Calcium-activated neutral proteinase (calpain) system in aging and Alzheimer's disease.

Calpains (CANPs) are a family of calcium-dependent cysteine proteases under complex cellular regulation. By making selective limited proteolytic cleavages, they activate or alter the regulation of certain enzymes, including key protein kinases and phosphatases, and induce specific cytoskeletal rearrangements, accounting for their suspected involvement in intracellular signaling, vesicular trafficking, and structural stabilization. Calpain activity has been implicated in various aging phenomena, including cataract formation and erythrocyte senescence. Abnormal activation of the large stores of latent calpain in neurons induces cell injury and is believed to underlie neurodegeneration in excitotoxicity, Wallerian degeneration, and certain other neuropathologic states involving abnormal calcium influx. In Alzheimer's disease, we found the ratio of activated calpain I to its latent precursor isoform in neocortex to be threefold higher than that in normal individuals and those with Huntington's or Parkinson's disease. Immunoreactivity toward calpastatin, the endogenous inhibitor of calpain, was also markedly reduced in layers II-V of the neocortex in Alzheimer's disease.

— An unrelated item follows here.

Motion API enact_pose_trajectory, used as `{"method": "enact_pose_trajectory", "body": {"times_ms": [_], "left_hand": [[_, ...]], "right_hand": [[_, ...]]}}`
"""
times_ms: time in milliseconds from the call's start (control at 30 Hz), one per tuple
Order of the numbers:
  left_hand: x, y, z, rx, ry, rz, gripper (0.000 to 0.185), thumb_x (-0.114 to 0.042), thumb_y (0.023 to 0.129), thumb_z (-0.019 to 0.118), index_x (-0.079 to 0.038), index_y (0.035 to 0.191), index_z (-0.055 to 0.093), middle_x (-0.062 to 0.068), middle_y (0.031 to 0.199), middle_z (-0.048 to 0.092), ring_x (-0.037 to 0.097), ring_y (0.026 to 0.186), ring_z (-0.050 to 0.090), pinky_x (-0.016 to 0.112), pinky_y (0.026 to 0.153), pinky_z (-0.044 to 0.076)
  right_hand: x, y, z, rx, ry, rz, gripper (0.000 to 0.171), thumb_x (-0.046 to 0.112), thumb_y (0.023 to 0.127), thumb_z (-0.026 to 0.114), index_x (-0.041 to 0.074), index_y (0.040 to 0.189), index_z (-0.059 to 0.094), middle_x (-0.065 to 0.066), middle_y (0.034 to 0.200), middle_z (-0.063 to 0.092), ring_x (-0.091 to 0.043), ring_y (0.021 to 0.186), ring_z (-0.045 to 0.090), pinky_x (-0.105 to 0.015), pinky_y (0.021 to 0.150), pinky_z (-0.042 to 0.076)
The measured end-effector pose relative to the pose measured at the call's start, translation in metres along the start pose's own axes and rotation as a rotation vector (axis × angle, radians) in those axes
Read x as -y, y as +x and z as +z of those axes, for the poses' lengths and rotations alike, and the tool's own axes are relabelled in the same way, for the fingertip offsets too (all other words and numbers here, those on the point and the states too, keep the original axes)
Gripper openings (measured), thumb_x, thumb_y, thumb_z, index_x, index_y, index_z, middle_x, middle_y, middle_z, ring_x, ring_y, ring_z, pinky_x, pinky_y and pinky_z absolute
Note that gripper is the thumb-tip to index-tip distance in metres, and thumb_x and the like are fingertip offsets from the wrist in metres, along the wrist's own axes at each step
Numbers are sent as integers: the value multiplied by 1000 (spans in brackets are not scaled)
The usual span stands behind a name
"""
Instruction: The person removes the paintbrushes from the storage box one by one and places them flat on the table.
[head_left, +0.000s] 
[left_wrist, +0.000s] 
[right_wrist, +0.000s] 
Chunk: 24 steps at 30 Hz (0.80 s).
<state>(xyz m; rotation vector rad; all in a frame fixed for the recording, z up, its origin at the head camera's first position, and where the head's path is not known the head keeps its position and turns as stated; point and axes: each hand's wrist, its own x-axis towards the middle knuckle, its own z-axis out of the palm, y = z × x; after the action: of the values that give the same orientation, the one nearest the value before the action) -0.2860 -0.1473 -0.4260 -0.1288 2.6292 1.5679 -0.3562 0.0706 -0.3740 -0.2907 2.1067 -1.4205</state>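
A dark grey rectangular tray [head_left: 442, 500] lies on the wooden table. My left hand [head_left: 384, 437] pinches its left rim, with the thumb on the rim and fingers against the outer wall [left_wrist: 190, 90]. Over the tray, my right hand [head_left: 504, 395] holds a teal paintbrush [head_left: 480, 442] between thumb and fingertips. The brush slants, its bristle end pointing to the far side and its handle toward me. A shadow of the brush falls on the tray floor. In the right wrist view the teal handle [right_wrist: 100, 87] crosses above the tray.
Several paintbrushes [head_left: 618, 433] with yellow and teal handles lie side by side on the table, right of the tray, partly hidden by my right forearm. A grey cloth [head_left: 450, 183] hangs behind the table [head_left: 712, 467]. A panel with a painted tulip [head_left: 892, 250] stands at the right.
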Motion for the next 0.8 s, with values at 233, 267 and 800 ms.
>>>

The excessive calpain system activation suggested by these findings represents a potential molecular basis for synaptic loss and neuronal cell death in the brain in Alzheimer's disease given the known destructive actions of calpain I and its preferential neuronal and synaptic localization. In surviving cells, persistent calpain activation may also contribute to neurofibrillary pathology and abnormal amyloid precursor protein trafficking/processing through its known actions on protein kinases and the membrane skeleton. The degree of abnormal calpain activation in the brain in Alzheimer's disease strongly correlated with the extent of decline in levels of secreted amyloid precursor protein in brain. Cytoskeletal proteins that are normally good calpain substrates become relatively calpain resistant when they are hyperphosphorylated, which may contribute to their accumulation in neurofibrillary tangles. As a major effector of calcium signals, calpain activity may mirror disturbances in calcium homeostasis and mediate important pathologic consequences of such disturbances.[1]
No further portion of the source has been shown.